**WHAT TO WORK ON**
Everything before the line containing "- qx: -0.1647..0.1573" stays out; print that line and all lines below it through the last, exactly.
+++++
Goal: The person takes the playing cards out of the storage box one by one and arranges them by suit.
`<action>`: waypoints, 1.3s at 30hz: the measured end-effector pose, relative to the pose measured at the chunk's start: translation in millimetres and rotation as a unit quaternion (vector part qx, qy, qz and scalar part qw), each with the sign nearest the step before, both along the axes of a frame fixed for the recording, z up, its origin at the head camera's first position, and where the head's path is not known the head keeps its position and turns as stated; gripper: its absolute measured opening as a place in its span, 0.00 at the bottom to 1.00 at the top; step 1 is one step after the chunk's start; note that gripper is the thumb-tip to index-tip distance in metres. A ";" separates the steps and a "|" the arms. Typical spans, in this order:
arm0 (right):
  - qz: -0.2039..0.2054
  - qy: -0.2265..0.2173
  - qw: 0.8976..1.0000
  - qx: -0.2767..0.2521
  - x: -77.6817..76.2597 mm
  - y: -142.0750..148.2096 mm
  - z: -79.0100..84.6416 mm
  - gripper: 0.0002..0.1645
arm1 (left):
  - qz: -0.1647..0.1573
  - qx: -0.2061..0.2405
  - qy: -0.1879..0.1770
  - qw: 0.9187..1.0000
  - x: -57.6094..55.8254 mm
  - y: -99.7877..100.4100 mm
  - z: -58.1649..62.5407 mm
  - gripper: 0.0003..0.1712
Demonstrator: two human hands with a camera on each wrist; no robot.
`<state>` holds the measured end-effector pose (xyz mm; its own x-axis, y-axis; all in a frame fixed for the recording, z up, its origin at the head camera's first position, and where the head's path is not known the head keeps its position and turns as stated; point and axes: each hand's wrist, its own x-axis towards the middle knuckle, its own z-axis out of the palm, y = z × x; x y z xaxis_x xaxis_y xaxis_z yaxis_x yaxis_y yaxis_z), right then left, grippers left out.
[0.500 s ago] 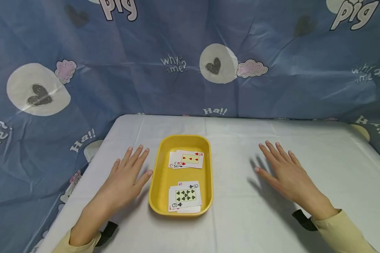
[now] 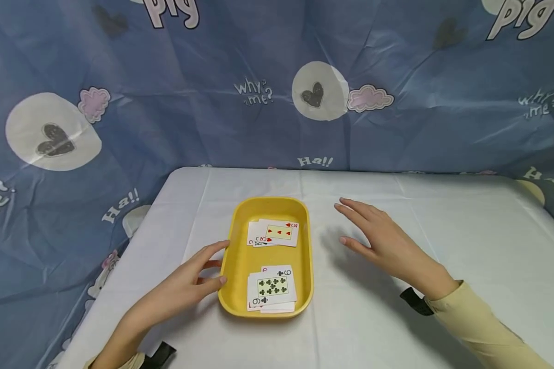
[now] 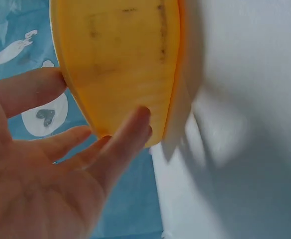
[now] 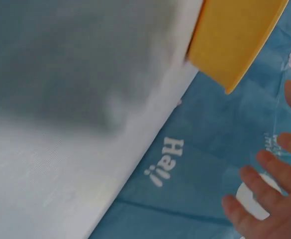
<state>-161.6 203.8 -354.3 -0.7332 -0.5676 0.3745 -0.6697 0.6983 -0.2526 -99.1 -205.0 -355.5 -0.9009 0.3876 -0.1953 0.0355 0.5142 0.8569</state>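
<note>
Left of the tray: the left hand (image 2: 180,289) stands at the tray's left side, fingers spread, slightly bent and holding nothing. In the left wrist view, one fingertip appears to meet the rim. Risk: a push from this side alone could slide or tilt the tray rightward. Probable cause: no opposing support at the right wall.

Tray: the yellow tray (image 2: 270,256) sits level on the white-covered tabletop (image 2: 351,333), between the hands. It is the only container in view and holds two groups of playing cards, well apart, with bare tray floor between them. The far-end group (image 2: 279,233) has a three of hearts on top, overlapping other cards. The near-end group (image 2: 272,287) has a clubs card on top, with edges of others showing beneath. Risk: the loose cards could slip and mix. Probable cause: a jolt or tilt, as no divider separates the groups.

Right of the tray: the right hand (image 2: 390,246) is clear of the tray's right rim, above the tabletop. Its fingers are extended, the thumb set wide of them, holding nothing.
</note>
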 end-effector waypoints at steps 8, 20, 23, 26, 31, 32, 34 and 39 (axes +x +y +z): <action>0.076 -0.068 0.993 -0.065 -17.3 -34.7 6.4 0.39 | -0.007 0.122 -0.069 0.990 -4.9 -5.5 -9.5 0.42; 0.173 -0.211 0.951 -0.145 -54.6 -98.0 10.1 0.32 | 0.017 0.147 -0.101 0.984 -9.0 -6.0 -10.4 0.42; 0.177 -0.253 0.941 -0.139 -64.1 -108.8 8.4 0.31 | 0.015 0.150 -0.107 0.983 -9.4 -5.2 -10.2 0.42; 0.180 -0.285 0.935 -0.114 -73.4 -118.1 5.4 0.32 | 0.012 0.155 -0.113 0.981 -9.3 -4.8 -10.1 0.43; 0.184 -0.303 0.934 -0.039 -86.5 -132.3 3.1 0.32 | 0.011 0.167 -0.116 0.979 -9.3 -4.9 -10.8 0.43; 0.185 -0.309 0.933 -0.027 -88.4 -134.6 3.2 0.32 | 0.012 0.168 -0.116 0.979 -9.4 -4.9 -10.9 0.43; 0.183 -0.317 0.931 -0.002 -91.6 -138.5 3.6 0.32 | 0.013 0.170 -0.117 0.978 -9.5 -4.9 -11.3 0.44; 0.174 -0.323 0.929 0.052 -97.2 -147.4 2.6 0.33 | 0.013 0.174 -0.115 0.978 -9.8 -4.9 -12.5 0.43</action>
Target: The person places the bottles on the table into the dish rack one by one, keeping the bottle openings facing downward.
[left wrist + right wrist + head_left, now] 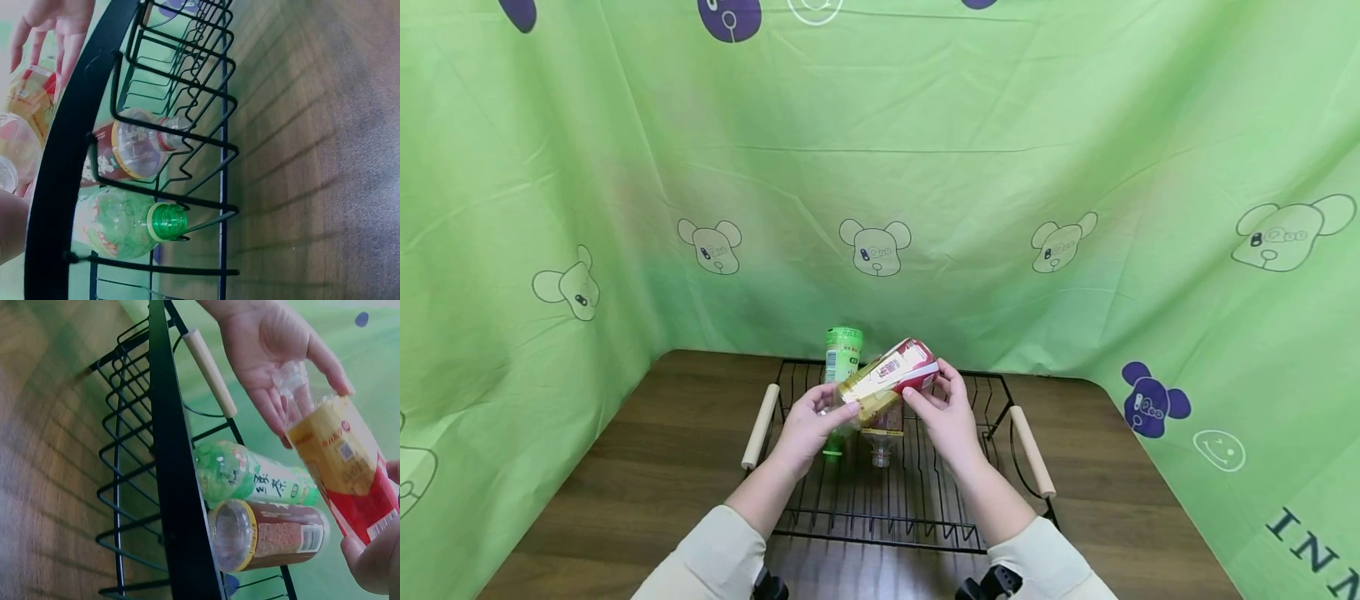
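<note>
A plastic bottle with a yellow and red label is held aslant above the black wire basket, its neck toward the left. My left hand grips it round the neck and shoulder; in the right wrist view the clear neck lies among those fingers. At the red base end, my right hand pinches the bottle between thumb and fingers. Below, a green tea bottle lies in the basket beside a brown-labelled bottle. In the left wrist view the green bottle's neck has no cap on it.
The wire basket stands on a wooden table, with a pale wooden handle at the left and another handle at the right. Behind and at both sides hangs a green printed cloth.
</note>
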`<state>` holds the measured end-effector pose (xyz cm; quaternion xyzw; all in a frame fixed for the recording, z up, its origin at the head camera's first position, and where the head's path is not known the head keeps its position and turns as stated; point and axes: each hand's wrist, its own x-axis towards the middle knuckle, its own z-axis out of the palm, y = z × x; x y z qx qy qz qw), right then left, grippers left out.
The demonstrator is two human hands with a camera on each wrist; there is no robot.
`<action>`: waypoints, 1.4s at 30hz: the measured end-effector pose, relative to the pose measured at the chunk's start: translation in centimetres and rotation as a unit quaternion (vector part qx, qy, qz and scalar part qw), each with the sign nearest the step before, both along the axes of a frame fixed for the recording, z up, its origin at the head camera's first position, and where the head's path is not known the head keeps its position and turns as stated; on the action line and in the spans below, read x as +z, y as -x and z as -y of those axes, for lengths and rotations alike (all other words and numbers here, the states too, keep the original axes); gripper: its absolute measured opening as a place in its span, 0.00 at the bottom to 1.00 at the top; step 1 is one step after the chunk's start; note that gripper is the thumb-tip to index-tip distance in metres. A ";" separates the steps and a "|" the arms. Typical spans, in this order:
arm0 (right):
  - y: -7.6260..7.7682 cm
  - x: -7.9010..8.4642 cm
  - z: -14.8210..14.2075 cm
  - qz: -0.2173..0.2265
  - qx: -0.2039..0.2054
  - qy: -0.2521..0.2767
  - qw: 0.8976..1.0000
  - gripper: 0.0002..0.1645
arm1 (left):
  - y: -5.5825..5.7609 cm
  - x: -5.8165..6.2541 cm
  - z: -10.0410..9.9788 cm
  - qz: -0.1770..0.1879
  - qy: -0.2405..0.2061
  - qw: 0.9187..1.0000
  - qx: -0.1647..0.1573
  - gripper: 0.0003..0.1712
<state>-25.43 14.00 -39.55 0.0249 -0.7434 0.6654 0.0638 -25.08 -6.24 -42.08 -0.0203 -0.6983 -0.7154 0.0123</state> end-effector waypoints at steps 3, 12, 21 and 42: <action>0.1 0.0 0.3 0.004 -0.014 0.017 1.000 0.48 | -0.1 -0.2 -0.4 0.002 -0.014 1.000 -0.017 0.32; 0.1 -0.1 0.8 0.015 -0.038 0.041 0.998 0.52 | -0.6 -0.6 -1.3 0.000 -0.012 0.999 -0.034 0.33; 0.2 0.2 1.2 0.038 -0.036 0.081 0.995 0.57 | -1.1 -0.5 -2.1 -0.008 -0.007 0.999 -0.033 0.34; 3.0 1.8 -3.3 0.042 -0.034 0.017 0.998 0.56 | 0.1 0.6 3.5 -0.034 0.111 0.993 -0.006 0.33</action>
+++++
**EXERCISE SOLUTION**
  - qx: -0.1647..0.1573
  - gripper: 0.0003..0.1712
<state>-25.43 14.00 -39.55 0.0249 -0.7434 0.6654 0.0638 -25.08 -6.24 -42.08 -0.0203 -0.6983 -0.7154 0.0123</state> end-effector waypoints at steps 3, 12, 21 and 42: <action>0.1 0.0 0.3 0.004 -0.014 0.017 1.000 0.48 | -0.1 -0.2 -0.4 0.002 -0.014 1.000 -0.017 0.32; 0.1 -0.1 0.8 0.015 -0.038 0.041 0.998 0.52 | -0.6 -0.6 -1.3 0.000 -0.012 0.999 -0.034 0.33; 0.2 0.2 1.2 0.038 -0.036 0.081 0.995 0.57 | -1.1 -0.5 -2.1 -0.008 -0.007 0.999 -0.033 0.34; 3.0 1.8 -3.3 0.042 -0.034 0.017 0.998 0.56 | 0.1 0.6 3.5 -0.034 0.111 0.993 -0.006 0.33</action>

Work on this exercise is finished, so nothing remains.